Concepto de bordado

Bordado es la acción y el efecto del verbo bordar, tal vez etimológicamente procedente de la voz germánica *brŭzdan, consistiendo en un arte que se ejecuta plasmando en una tela u otra superficie flexible, dibujos, letras, símbolos, etcétera, con el fin de embellecerla. Para ello se usa aguja e hilos de bordado, que pueden ser de seda, algodón, lino, o lana, de diferentes tonos. A veces pueden incluirse piedras, perlas, lentejuelas o canutillos. Pueden ser lisos o realzar de la tela, al tener un relleno. Puede también bordarse en un trozo de tela aparte, y luego colocarse sobre la ropa a decorar, que pueden ser prendas de vestir, o ropa de cama, manteles, almohadones o cortinados. Puede bordarse solo el contorno de la figura o rellenársela por completo, usándose para ello, diferentes puntos de bordado: punto relleno, punto cruz, punto atrás, punto cadena, vainillas, bordado yugoslavo, noruego, etcétera.

El bordado se destacó entre los babilonios, siendo objeto de comercio por parte de los fenicios. Plinio el Viejo, decía que los hilos de oro fueron introducidos por el rey de la ciudad griega de Pérgamo, al noroeste de Asia Menor, Átalo I, en el siglo III antes de nuestra era.

Por su similitud con las plumas de las aves, los antiguos romanos llamaron al bordado “plumarium opus”, y solían adornar sus túnicas con él, llamándolas togas pictas o túnicas palmatas, por su formato de palmetas.
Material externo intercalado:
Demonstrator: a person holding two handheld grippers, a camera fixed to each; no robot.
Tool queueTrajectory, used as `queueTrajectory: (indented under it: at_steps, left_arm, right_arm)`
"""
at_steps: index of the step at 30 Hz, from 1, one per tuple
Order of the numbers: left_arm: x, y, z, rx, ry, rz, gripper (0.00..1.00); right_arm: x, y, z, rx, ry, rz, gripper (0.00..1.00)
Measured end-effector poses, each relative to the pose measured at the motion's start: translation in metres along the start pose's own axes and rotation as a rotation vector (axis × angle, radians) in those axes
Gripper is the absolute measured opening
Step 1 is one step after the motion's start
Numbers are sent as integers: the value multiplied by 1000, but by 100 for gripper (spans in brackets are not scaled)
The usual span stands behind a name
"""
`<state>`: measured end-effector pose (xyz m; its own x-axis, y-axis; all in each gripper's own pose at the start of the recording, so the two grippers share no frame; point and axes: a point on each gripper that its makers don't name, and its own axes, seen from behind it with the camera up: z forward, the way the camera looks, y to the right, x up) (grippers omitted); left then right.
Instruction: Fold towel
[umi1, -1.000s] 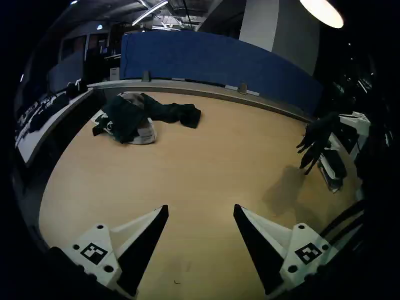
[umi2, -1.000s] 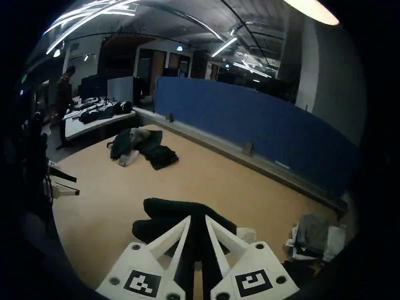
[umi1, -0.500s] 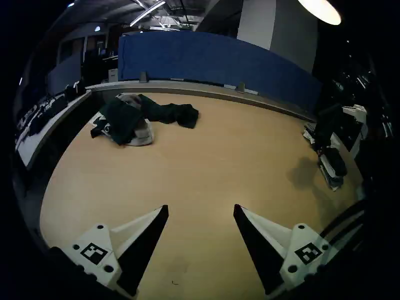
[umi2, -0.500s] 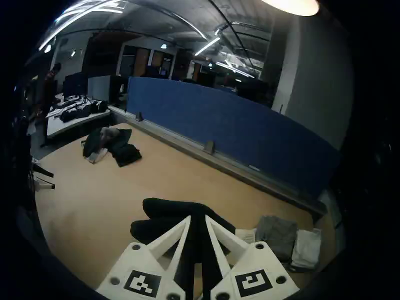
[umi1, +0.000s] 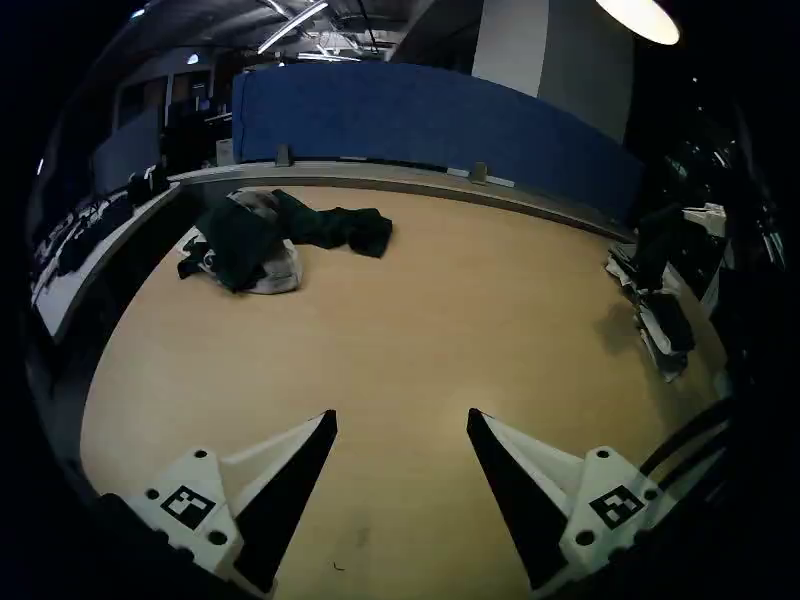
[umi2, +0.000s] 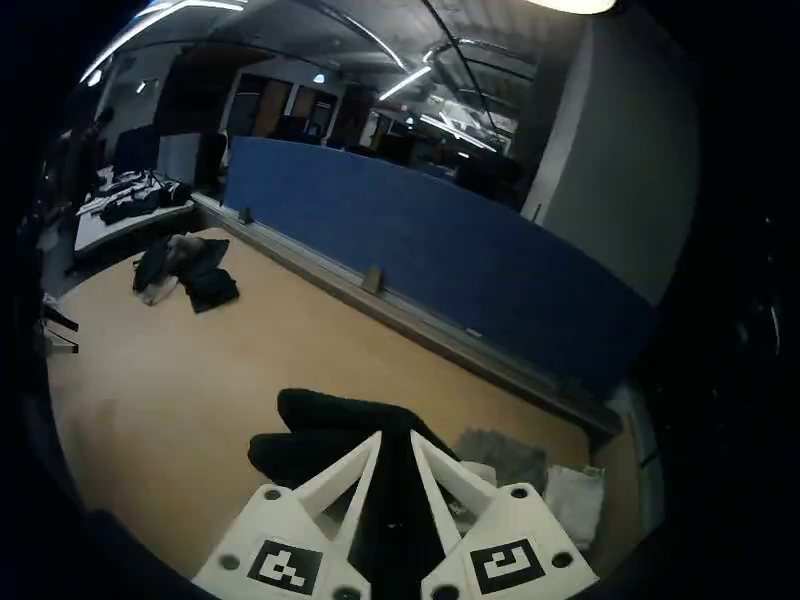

Durante la Edad Media, el bordado floreció en el Imperio Bizantino, y con las Cruzadas se hizo conocido en todo el mundo occidental, agregándose motivos cristianos, y luego caballerescos, usándose especialmente los bordados en lana, oro y plata, sobre paños o terciopelo; mezclándose, desde el siglo XIII, el hilo de seda con el de oro, y se hace masivo el bordado de realce. Los bordados que imitan a los lienzos pintados, surgen con la modernidad, donde recobra importancia el bordado con hilos de oro.

En el siglo XVIII, la moda entre los caballeros adinerados, era adornar con bordados los bordes de sus chalecos, levitas y casacas. En el siglo XIX, el bordado a máquina va desplazando el bordado a mano.

Ejemplos de uso: “Mi abuela me bordó un hermoso mantel como regalo de bodas; tiene muchas flores de distintos colores en punto relleno”, “Mi hija está aprendiendo a bordar, e hizo un cuadro con punto cruz, sobre una tela de arpillera” o “Mi traje de novia está bordado a mano, con piedras blancas”.